As global manufacturers strive to embrace Industry 4.0 to enhance productivity and agility, automated visual inspection has become a critical element in modern production lines. Traditional rule-based vision systems often fall short in handling complex defect patterns or dynamic environments. In contrast, deep learning-based solutions, while powerful, are typically difficult to develop and deploy, requiring AI coding expertise and costly computing infrastructure. The market now demands a smarter, faster, and more accessible way to implement AI-powered quality control directly at the edge—delivering real-time results without sacrificing accuracy or scalability. This innovative approach ensures that manufacturers can maintain high standards of quality while optimizing operational efficiency.
At Automation Taipei 2025, Portwell and Neurocle jointly present a ready-to-deploy, AI-driven vision inspection solution designed to meet the increasing needs of intelligent manufacturing. This collaboration combines Portwell’s industrial-grade NVIDIA® Jetson modules-based edge computing platforms with Neurocle’s Auto Deep Learning vision software to streamline inspection model training, deployment, and inference at the edge.

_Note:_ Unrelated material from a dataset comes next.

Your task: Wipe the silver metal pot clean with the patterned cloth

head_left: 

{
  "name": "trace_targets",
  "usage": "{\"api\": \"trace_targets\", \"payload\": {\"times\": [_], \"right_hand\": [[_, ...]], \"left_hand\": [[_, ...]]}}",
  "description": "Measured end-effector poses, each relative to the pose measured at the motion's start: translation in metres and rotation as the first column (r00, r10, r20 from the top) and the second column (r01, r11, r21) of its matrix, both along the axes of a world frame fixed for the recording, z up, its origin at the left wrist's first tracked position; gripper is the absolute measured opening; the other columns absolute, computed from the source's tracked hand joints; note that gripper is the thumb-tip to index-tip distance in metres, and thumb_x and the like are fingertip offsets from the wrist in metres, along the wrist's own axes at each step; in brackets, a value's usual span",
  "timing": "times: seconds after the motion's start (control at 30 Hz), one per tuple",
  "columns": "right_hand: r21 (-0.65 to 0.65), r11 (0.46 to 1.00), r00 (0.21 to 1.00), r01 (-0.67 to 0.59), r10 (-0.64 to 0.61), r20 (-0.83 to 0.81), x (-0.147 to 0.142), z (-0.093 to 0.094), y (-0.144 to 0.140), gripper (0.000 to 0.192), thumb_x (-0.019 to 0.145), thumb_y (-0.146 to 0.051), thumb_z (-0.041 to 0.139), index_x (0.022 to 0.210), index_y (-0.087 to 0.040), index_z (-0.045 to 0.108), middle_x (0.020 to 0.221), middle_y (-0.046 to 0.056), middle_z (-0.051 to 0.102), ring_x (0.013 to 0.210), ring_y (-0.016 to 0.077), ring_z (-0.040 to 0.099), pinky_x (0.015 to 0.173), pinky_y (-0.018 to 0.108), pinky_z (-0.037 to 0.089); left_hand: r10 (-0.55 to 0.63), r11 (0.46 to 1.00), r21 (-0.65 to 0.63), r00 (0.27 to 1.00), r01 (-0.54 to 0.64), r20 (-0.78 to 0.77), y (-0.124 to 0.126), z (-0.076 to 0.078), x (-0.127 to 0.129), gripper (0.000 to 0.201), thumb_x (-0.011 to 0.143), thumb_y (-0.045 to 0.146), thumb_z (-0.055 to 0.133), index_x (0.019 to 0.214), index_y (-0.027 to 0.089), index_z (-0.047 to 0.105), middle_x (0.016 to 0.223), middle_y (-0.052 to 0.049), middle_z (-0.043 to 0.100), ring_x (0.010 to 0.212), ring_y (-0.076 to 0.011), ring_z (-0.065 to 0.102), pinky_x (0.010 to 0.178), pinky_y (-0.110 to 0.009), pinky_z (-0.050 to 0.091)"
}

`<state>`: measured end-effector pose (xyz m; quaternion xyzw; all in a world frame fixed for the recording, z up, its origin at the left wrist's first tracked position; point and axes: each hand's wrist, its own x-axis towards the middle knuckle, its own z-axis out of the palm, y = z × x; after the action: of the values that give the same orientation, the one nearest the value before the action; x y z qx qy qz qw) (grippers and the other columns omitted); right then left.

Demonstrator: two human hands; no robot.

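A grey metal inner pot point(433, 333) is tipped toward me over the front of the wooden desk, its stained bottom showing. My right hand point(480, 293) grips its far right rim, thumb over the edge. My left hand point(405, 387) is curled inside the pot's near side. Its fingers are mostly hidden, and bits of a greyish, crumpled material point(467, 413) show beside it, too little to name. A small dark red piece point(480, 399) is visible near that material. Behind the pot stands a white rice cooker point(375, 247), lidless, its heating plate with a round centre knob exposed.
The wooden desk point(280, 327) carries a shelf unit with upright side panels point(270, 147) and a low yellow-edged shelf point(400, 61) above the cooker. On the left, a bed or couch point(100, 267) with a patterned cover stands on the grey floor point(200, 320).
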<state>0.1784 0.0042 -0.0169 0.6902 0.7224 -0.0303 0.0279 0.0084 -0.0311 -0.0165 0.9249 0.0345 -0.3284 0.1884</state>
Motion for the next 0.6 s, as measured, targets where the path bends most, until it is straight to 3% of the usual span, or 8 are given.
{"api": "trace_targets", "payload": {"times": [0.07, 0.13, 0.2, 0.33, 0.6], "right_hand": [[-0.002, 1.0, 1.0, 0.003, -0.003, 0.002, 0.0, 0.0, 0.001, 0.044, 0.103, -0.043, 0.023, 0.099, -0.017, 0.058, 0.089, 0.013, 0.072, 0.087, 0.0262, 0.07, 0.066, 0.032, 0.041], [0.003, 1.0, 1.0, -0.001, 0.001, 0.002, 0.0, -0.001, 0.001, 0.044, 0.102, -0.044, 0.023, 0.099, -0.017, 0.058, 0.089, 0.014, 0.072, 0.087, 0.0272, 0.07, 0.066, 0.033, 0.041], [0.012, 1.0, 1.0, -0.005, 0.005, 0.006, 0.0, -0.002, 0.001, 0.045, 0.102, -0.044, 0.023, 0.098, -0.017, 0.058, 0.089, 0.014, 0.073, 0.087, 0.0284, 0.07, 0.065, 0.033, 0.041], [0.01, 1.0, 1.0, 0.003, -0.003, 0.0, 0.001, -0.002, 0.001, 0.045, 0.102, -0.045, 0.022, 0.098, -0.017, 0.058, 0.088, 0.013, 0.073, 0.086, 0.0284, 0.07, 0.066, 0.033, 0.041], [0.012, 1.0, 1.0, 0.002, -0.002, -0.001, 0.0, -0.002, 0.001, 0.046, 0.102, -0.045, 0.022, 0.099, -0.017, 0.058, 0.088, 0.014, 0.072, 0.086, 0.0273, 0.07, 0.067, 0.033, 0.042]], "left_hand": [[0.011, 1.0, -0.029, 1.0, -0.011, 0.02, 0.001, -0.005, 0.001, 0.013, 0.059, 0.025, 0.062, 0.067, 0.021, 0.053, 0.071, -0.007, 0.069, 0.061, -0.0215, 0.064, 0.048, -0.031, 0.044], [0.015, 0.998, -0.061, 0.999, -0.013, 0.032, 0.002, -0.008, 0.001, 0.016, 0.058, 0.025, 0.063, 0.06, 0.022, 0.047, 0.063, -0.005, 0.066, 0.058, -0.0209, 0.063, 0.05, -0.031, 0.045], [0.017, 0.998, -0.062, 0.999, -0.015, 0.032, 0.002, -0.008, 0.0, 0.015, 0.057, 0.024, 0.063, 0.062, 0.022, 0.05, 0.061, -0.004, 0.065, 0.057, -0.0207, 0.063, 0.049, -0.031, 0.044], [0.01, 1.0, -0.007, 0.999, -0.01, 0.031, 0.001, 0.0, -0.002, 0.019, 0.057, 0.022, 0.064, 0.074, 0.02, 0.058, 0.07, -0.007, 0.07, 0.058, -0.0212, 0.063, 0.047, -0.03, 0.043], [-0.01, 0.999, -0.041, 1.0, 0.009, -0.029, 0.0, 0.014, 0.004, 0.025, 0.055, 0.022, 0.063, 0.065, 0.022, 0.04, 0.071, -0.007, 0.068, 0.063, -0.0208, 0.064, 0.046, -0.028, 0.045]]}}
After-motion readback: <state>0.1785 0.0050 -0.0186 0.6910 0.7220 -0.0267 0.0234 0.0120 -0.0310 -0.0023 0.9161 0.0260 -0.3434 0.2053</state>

This joint solution enables manufacturers to quickly implement robust AI inspection systems without requiring specialized knowledge in deep learning—reducing time-to-deployment while improving inspection accuracy, speed, and system scalability.

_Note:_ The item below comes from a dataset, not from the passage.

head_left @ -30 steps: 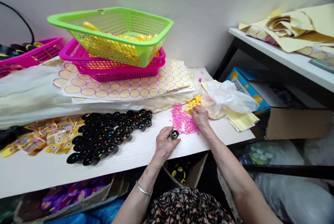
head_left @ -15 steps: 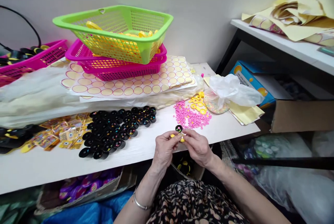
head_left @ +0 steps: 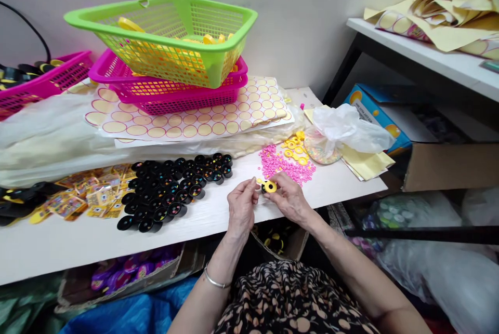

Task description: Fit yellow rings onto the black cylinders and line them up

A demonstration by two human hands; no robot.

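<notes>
My right hand [head_left: 290, 199] pinches a small yellow ring piece [head_left: 270, 186] by its right side, over the table's front part. A small black cup [head_left: 264, 188] shows partly behind the ring piece; whether they touch is unclear. Just left of it, my left hand [head_left: 242, 201] has its thumb and fingers closed together. A tiny yellow bit lies at its fingertips, too small to make out. Pink beads [head_left: 288, 172] are spread behind my hands, with more yellow ring pieces [head_left: 295, 149] beyond them. To the left stand several black cups [head_left: 166, 191] with coloured bits inside.
Orange printed packets [head_left: 101, 196] lie left of the cups. A green basket [head_left: 167, 48] of yellow parts rests in a pink basket [head_left: 175, 97] on sticker sheets [head_left: 210, 127]. A white plastic bag [head_left: 346, 126] lies at right, near a blue box [head_left: 374, 110] under a shelf [head_left: 421, 48].
My hands have moved slightly apart. The yellow piece now faces up as a ring in my right hand, over the black cup. The view has shifted a little.
</notes>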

Neurocle brings to the partnership its signature Auto Deep Learning Vision Inspection Software and runtime API—Neuro-T and Neuro-R—designed to simplify and accelerate the creation of high-performance deep learning models and their deployment across a wide range of platforms for vision inspection. Neuro-T, a GUI-based, no-code software for training image-related deep learning models, empowers users, even non-experts, to create powerful AI models without extensive deep learning knowledge, leveraging automated optimization of model architecture and hyperparameters. Once trained, models are deployed using Neuro-R, a runtime library that supports real-time inference on various platforms, from CPUs and GPUs to embedded edge devices. Neurocle’s lightweight, high-precision models are particularly suited for real-time industrial inspection, offering excellent accuracy even in high-resolution or compute-constrained environments.
Portwell’s PJAI edge AI computing system series, including the PJAI-100 and PJAI-200, forms the hardware backbone of this collaborative solution. The PJAI-100—built on the NVIDIA Jetson Orin™ NX module or Jetson Orin Nano™ module—provides up to 100 TOPS of AI performance in a fanless, compact system ideal for edge deployment. For more intensive tasks, the PJAI-200, powered by the NVIDIA Jetson AGX Orin™ module, offers up to 200 TOPS and extensive I/O support, including 12 PoE ports and 10GbE networking, ensuring robust integration with multiple cameras and high-throughput devices. Both platforms deliver industrial-grade thermal reliability and seamless connectivity, making them perfect for mission-critical factory automation applications.
This demo at Automation Taipei highlights two powerful applications from real-world production environments. The first is a model for detecting and classifying studs on automotive wheels, ensuring correct assembly and vehicle safety. The second performs OCR and segmentation on pouch-type battery surfaces, enabling automatic serial number verification in battery production lines. These use cases showcase the strength of Neurocle’s inference models running smoothly on Portwell’s edge systems—achieving fast, accurate, and scalable inspection directly at the edge. The solution is also highly adaptable across sectors such as electronics, semiconductors, and precision manufacturing.
Through this partnership, Portwell and Neurocle demonstrate a strong commitment to enabling smarter manufacturing through AI innovation. Their integrated solution bridges the gap between complex AI vision technology and practical deployment in industrial environments. By making deep learning and real-time inference more accessible and scalable, the collaboration supports the broader adoption of Industry 4.0 practices—empowering factories to enhance quality control, reduce costs, and remain competitive in a rapidly evolving market.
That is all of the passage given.